2. The end user instructions should contain instructions on how to use the compiled .exe program, how to input data and how the results are presented, and a brief description of the methods implemented. The contents of this document should be appropriate for a reader who is not familiar with C++. It is expected that the end user instructions will be less than 5 pages in length.

    The documentation files must be submitted in .pdf format (two separate .pdf files containing developer documentation and user instructions) and uploaded in Moodle separately from the code .zip file.

    It is advisable to allow enough time (at least one hour) to upload your files to avoid possible congestion in Moodle before the deadline. In the unlikely event of technical problems in Moodle please email your .zip files to [email protected] before the deadline.


Code usage permissions and academic integrity

You may use and adapt any code submitted by yourself as part of this module, including your own solutions to the exercises.
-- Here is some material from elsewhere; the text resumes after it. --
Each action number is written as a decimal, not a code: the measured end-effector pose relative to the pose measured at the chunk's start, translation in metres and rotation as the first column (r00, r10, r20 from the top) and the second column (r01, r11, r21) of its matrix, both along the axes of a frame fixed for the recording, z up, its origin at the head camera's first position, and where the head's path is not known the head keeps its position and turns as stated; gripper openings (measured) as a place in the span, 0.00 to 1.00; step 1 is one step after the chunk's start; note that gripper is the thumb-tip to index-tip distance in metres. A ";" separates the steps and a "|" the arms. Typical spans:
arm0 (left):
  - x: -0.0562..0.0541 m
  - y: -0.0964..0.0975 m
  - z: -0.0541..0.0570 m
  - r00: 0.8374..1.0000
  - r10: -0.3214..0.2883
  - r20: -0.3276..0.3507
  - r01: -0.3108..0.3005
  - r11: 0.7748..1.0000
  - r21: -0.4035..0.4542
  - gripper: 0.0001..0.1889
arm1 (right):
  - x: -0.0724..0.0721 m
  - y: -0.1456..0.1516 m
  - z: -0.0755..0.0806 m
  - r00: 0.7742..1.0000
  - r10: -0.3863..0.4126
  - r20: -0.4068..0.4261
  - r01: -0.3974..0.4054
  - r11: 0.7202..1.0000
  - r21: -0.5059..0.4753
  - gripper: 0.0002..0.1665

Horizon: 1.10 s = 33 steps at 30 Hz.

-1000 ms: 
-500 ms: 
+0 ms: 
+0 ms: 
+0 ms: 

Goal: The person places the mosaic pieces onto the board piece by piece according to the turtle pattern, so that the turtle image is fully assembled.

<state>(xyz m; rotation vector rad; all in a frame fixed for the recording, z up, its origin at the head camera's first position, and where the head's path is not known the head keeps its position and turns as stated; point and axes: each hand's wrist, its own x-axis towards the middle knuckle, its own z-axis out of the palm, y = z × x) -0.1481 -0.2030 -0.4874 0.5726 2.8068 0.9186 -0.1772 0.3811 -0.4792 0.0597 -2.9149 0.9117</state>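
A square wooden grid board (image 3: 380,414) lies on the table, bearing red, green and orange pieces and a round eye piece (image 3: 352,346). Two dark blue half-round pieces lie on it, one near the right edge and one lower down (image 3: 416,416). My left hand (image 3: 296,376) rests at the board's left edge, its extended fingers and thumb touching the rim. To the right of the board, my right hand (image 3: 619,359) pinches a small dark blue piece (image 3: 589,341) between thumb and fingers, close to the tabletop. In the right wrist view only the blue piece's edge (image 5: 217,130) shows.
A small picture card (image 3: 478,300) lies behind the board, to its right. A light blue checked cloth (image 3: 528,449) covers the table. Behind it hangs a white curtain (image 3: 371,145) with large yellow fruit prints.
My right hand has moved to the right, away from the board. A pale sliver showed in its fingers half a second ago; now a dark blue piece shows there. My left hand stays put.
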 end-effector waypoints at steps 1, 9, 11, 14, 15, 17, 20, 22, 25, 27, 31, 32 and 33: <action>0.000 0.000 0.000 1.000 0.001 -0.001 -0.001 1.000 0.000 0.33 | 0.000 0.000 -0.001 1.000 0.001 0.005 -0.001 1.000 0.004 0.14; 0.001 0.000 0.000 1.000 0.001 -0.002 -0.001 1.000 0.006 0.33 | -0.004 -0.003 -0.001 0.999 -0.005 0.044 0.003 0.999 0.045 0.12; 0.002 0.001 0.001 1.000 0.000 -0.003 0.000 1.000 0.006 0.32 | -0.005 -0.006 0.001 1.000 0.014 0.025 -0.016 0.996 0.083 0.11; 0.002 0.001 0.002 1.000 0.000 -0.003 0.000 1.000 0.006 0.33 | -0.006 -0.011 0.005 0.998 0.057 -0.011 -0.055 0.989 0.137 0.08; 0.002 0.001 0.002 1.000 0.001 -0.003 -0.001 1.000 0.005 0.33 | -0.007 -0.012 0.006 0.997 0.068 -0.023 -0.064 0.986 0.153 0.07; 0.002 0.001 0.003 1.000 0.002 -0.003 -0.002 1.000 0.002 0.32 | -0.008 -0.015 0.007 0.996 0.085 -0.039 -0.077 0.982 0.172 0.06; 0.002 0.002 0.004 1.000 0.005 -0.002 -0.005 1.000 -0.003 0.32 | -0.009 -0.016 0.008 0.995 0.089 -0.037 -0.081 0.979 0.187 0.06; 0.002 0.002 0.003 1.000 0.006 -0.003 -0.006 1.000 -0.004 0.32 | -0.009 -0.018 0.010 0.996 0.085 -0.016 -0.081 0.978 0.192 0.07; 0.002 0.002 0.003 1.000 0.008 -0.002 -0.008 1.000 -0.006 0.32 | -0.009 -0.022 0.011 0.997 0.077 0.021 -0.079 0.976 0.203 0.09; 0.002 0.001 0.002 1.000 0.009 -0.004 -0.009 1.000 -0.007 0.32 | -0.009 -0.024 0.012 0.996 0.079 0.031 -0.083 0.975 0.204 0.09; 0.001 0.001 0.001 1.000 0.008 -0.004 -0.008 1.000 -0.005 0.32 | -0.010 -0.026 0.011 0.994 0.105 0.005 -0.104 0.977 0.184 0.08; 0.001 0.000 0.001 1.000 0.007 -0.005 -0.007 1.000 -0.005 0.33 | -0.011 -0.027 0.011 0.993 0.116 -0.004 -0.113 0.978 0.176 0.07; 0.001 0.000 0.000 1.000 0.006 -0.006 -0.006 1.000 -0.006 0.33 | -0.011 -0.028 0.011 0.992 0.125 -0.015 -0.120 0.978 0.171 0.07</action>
You may use and adapt all C++ code provided in Moodle as part of this module, including code from Capinski & Zastawniak (2012) and the solutions to exercises. Any code not written by yourself must be acknowledged and referenced both in your source files and developer documentation.

        This is an individual project. You may not collaborate with anybody else or use code that has not been provided in Moodle. You may not use code written by other students. Collusion and plagiarism detection software will be used to detect academic misconduct, and suspected offences will be investigated.

If things go wrong

Late submissions will incur penalties according to the standard University rules for assessed work.

        It may prove impossible to examine projects that cannot be unzipped and opened due to file corruption, or projects that cannot be compiled and run due to coding errors. In such cases a mark of 0 will be recorded. It is therefore essential that all project files and the directory structure are tested thoroughly on your machine before being submitted in Moodle. It is advisable to run all such tests starting from the .zip files about to be submitted and using a different computer to that on which the files have been created.

        All files must be submitted inside the zipped project directory, and all the files in the project directory should be connected to the project. A common error is to place some files on a network drive rather than in the submitted directory. Please bear in mind that testing on a lab computer may not catch this error if the machine has access to the network drive. However, the markers would have no access to the file (since they have no access to your part of the network drive) and would be unable to compile the project.


References

Capinski, M. J. & Zastawniak, T. (2012), Numerical Methods in Finance with C++, Mastering

    Mathematical Finance, Cambridge University Press.